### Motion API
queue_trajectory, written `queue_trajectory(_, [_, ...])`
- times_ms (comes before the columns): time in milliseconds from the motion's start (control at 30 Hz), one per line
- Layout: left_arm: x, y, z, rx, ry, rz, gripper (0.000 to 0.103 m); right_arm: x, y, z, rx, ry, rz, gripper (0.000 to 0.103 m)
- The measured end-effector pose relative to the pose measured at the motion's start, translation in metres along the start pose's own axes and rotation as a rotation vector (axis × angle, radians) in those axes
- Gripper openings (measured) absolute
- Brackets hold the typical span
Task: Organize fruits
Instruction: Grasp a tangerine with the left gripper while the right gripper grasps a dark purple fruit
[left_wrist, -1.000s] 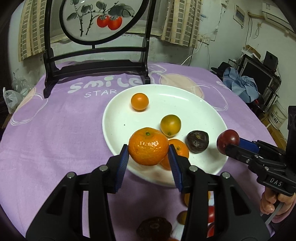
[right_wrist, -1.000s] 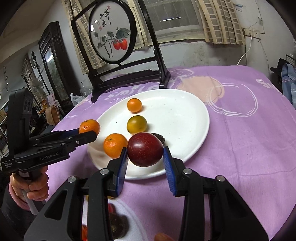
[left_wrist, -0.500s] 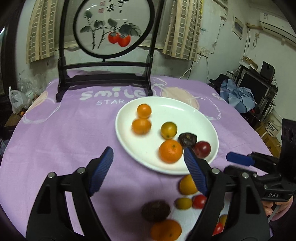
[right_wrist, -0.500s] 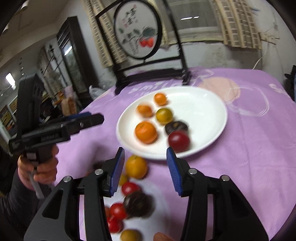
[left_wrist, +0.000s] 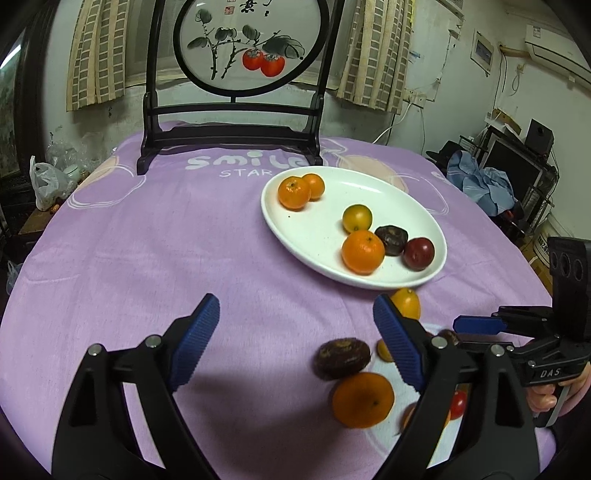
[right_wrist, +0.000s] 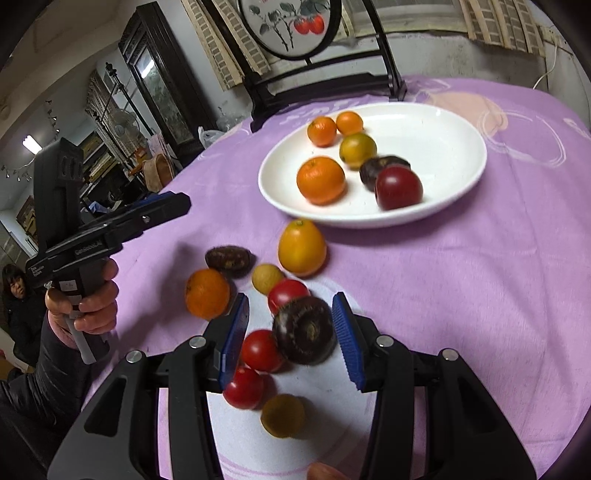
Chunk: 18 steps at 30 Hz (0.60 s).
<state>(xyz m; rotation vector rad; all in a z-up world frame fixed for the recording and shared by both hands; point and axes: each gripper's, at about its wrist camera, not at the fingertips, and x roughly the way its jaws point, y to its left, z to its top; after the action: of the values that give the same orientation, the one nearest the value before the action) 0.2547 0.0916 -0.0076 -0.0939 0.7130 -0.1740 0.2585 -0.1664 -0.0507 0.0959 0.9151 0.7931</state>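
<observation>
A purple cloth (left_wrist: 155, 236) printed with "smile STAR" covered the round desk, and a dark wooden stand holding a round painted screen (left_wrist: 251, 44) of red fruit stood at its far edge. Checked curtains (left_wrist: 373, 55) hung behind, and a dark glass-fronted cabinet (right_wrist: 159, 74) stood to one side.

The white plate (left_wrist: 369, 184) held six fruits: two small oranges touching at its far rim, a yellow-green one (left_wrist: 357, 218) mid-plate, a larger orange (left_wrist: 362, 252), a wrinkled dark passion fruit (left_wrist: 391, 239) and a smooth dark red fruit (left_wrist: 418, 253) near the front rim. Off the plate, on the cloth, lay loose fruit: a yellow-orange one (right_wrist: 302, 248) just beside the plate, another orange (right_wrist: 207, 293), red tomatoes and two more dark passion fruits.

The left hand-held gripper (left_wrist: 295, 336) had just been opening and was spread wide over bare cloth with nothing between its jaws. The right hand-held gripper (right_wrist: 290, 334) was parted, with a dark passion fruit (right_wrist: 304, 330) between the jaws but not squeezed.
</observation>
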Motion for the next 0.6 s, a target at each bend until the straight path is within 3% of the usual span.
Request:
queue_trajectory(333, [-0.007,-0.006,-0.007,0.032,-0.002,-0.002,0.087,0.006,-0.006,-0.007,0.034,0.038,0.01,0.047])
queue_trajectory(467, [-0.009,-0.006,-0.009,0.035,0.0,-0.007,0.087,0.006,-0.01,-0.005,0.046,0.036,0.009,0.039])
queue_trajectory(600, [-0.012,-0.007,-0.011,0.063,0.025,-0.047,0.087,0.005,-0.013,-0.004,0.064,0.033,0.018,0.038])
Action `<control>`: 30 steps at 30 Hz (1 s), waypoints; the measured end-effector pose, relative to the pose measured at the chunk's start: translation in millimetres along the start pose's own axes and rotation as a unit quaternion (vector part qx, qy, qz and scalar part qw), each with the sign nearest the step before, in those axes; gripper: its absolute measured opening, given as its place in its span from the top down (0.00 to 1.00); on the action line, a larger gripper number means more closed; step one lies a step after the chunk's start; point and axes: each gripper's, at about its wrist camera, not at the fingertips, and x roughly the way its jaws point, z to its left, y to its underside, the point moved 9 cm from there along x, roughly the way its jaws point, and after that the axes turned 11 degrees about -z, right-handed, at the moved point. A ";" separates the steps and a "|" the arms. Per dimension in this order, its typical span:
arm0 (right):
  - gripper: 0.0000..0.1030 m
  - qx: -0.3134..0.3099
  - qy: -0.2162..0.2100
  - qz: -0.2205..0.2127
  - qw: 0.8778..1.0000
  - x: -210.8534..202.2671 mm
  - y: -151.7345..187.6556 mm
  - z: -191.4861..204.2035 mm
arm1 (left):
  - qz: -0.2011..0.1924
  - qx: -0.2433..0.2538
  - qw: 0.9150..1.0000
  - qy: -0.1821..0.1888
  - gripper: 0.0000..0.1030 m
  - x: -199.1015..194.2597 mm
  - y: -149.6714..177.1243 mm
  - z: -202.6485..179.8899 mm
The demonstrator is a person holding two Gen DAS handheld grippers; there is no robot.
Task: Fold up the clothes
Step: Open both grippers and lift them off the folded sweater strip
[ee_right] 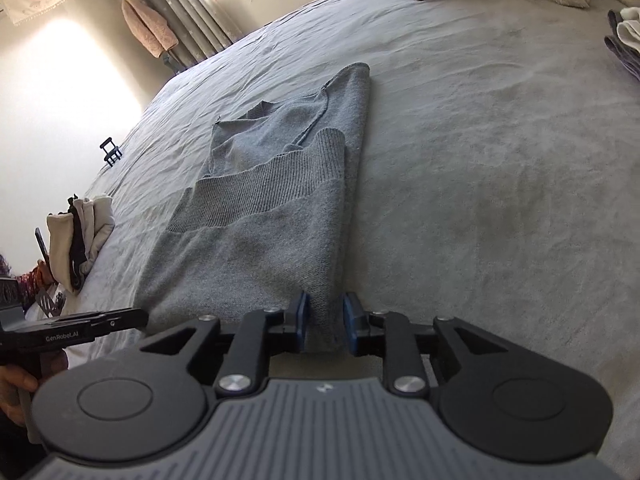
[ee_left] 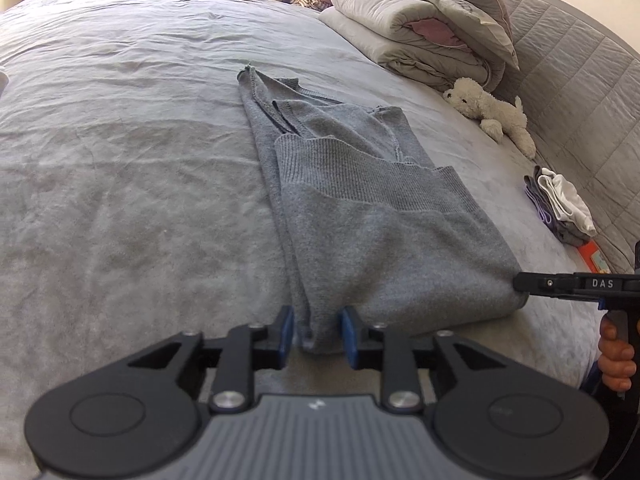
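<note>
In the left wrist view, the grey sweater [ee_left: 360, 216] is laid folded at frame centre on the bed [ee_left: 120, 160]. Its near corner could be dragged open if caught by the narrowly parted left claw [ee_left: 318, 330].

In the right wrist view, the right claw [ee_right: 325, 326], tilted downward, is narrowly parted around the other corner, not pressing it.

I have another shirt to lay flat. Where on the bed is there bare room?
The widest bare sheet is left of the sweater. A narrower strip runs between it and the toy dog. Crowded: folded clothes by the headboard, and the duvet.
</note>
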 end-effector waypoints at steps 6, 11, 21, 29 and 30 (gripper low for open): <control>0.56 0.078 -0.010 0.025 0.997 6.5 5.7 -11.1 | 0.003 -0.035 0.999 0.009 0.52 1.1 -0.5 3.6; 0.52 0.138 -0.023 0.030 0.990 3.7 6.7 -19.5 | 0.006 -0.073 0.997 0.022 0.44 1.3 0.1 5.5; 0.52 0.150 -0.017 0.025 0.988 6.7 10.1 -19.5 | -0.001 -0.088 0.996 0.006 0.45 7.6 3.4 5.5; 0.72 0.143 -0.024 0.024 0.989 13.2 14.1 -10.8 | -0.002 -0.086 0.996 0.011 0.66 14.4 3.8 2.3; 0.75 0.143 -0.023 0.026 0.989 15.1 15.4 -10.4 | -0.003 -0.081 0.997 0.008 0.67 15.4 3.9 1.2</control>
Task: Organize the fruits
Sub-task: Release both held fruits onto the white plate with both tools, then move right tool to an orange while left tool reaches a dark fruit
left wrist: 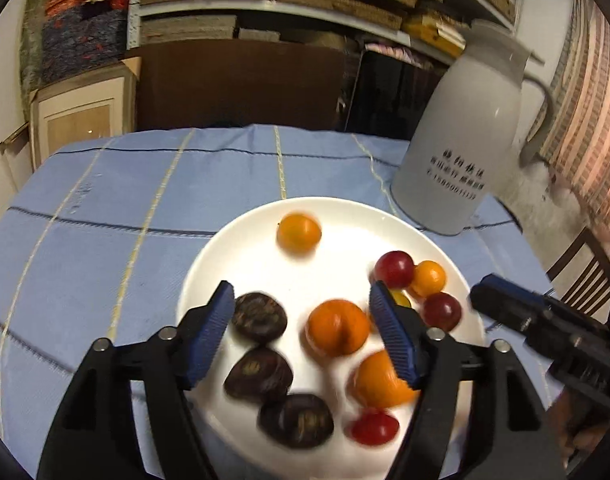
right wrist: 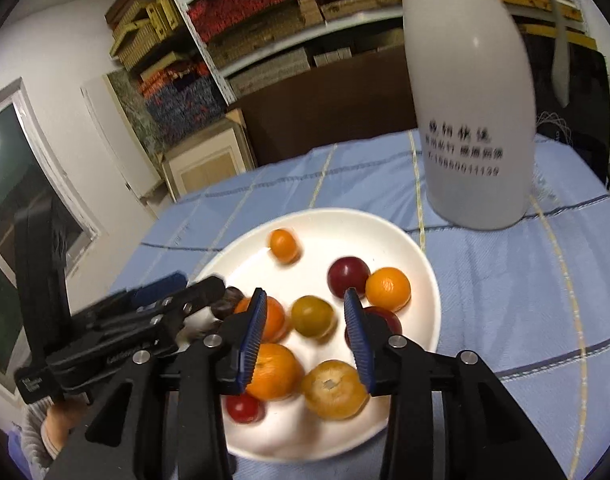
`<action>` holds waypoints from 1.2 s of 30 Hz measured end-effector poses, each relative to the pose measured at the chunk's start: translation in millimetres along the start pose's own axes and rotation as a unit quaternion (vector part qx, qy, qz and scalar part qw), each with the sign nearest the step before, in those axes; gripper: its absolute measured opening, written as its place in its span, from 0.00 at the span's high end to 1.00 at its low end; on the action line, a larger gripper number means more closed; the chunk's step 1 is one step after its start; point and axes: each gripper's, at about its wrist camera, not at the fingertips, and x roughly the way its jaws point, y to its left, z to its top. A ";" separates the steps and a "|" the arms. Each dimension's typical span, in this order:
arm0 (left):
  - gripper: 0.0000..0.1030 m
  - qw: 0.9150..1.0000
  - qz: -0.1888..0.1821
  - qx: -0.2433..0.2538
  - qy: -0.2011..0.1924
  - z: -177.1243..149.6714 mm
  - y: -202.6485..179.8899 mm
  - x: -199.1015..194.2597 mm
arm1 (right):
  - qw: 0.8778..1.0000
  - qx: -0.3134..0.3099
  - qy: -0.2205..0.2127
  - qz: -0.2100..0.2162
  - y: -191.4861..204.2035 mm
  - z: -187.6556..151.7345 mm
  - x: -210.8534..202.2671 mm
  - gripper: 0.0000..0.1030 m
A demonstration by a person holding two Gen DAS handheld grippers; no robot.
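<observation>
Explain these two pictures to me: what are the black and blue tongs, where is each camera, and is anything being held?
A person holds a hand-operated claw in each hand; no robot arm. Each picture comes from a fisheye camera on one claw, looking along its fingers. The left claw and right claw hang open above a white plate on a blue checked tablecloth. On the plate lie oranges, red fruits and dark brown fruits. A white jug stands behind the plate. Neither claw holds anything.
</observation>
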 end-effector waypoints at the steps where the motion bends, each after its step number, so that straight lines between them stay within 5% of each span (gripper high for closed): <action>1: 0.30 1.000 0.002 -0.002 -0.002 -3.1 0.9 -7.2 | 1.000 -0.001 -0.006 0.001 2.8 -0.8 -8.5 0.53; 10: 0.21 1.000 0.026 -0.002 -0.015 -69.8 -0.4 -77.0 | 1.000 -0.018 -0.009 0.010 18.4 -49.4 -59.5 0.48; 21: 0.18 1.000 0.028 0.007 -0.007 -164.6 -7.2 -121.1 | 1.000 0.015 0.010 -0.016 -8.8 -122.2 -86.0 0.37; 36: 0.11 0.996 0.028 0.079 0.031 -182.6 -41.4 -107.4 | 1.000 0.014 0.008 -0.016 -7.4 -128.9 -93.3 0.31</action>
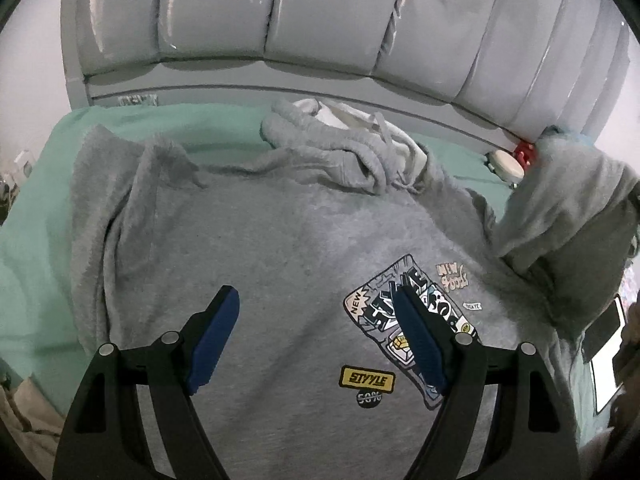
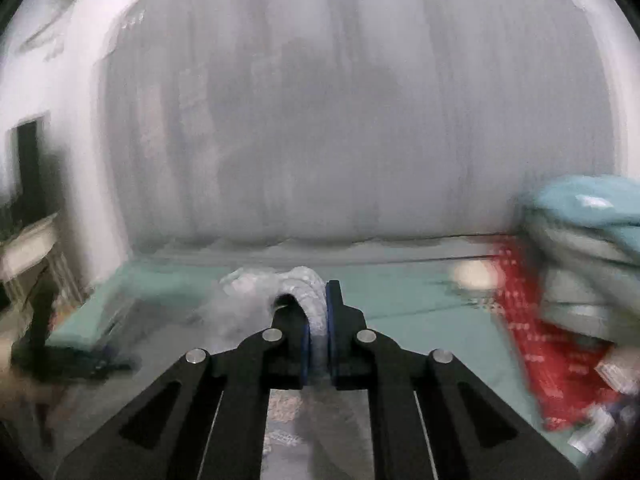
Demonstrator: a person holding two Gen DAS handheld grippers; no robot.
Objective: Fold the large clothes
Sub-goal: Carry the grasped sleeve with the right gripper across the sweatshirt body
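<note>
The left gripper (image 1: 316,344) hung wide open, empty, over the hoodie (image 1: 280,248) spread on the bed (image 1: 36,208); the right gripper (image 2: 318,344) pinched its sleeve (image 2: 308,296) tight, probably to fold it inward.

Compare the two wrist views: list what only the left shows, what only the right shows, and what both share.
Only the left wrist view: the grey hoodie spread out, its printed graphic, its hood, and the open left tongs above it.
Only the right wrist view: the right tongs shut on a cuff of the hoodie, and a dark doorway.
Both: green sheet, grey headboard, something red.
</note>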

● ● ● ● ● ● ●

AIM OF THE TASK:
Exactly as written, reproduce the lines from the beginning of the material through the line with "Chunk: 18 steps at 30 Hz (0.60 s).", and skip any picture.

TASK RESPONSE:
### Motion API
queue_trajectory, written `queue_trajectory(_, [_, ...])`
- times_ms (comes before the columns): time in milliseconds from the motion's start (control at 30 Hz), one per line
- Layout: left_arm: x, y, z, rx, ry, rz, gripper (0.000 to 0.103 m); right_arm: x, y, z, rx, ry, rz, gripper (0.000 to 0.103 m)
- The measured end-effector pose relative to the pose measured at the motion's start, translation in metres along the start pose's own axes and rotation as a rotation vector (axis × angle, radians) in those axes
- Gripper openings (measured) absolute
- Brackets hold the typical span
Task: Organize fruits
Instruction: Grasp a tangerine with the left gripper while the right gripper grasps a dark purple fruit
[left_wrist, -1.000s] 
[right_wrist, -1.000s] 
[left_wrist, -0.500s] 
[right_wrist, -0.500s] 
[left_wrist, +0.000s] 
[right_wrist, +0.000s] 
Chunk: 18 steps at 30 Hz (0.60 s).

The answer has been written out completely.